The push by Florida lawmakers to place even further restrictions beyond the state’s 15 week ban on abortions, which is being challenged in court, has drawn national pushback but Republicans hold a large majority in the state legislature.
Still, Florida Democrats used the amendment process to express their opposition.
State Rep. Anna Eskamani (D-Orlando) filed the amendment that would refer to the bill as the “Forced Pregnancy Act.” Eskamini said on Twitter that the amendment “more accurately describes the ban.”
Eskamani also offered an amendment that would require that anyone denied an abortion under the bill be provided a document that lists the names of lawmakers that voted for the bill and the name of the governor who signs the bill.
The bill is likely to force Florida Gov. Ron DeSantis (R) into the national abortion debate as he considers running for president.
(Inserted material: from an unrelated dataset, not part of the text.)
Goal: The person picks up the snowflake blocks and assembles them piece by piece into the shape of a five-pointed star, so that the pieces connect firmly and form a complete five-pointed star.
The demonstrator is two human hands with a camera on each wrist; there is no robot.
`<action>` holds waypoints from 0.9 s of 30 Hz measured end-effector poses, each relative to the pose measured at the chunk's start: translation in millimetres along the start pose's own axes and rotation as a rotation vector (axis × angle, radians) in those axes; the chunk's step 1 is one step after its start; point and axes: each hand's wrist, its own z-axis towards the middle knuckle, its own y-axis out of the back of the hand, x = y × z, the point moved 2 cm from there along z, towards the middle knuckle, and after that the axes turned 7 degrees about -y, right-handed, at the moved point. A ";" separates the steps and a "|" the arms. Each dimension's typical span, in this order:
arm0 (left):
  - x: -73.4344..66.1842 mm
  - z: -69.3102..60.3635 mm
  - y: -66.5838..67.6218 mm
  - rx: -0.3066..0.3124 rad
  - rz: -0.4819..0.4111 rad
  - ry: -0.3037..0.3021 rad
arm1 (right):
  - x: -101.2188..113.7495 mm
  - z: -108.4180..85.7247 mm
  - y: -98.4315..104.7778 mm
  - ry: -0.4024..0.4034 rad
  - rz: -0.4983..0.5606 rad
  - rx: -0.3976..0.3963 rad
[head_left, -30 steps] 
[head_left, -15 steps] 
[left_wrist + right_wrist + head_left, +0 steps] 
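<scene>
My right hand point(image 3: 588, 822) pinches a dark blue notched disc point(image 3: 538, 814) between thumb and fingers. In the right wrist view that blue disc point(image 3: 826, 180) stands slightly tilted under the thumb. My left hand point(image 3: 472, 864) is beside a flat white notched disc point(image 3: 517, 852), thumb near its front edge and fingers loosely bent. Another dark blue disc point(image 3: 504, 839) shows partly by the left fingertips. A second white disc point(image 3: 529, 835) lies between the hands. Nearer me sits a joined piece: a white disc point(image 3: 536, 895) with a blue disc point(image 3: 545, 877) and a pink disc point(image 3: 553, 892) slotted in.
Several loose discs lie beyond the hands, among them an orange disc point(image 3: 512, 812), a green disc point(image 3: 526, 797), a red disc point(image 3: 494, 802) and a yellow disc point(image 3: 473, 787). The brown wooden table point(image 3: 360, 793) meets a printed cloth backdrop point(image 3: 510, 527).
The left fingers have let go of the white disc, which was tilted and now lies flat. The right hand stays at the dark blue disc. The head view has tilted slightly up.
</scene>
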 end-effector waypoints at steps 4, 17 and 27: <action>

Rep. Hillary Cassel (D-Broward) proposed an amendment to the bill that would provide a religious exception to the six week ban, meaning anyone who has a “sincerely held religious belief that permits or requires the termination of pregnancy” beyond the restrictions of the bill would not be subject to the ban.
Eskamani also offered a change to the bill that would prolong its going into effect, using terminology sometimes used in contracts to delay enforcement in perpetuity, saying the bill would be effective “21 years after the death of the last surviving descendant of King Charles III, King of England.”
Rep. Katherine Waldron (D-Palm Beach) proposed that a woman who is blocked from having an abortion under the bill, along with the father of the child, be given three months of fully paid maternity or paternity leave.
The proposed changes were part of more than 50 amendments that Democrats offered to the bill on Tuesday, as House lawmakers prepare to take up the bill that cleared the state Senate earlier this month.
The bill makes exceptions in cases of rape and incest and in the event that a mother’s life is at serious risk, not including psychological health.
If it clears the Senate, the bill could be on DeSantis’ desk as early as this week. The governor has indicated he will sign the bill.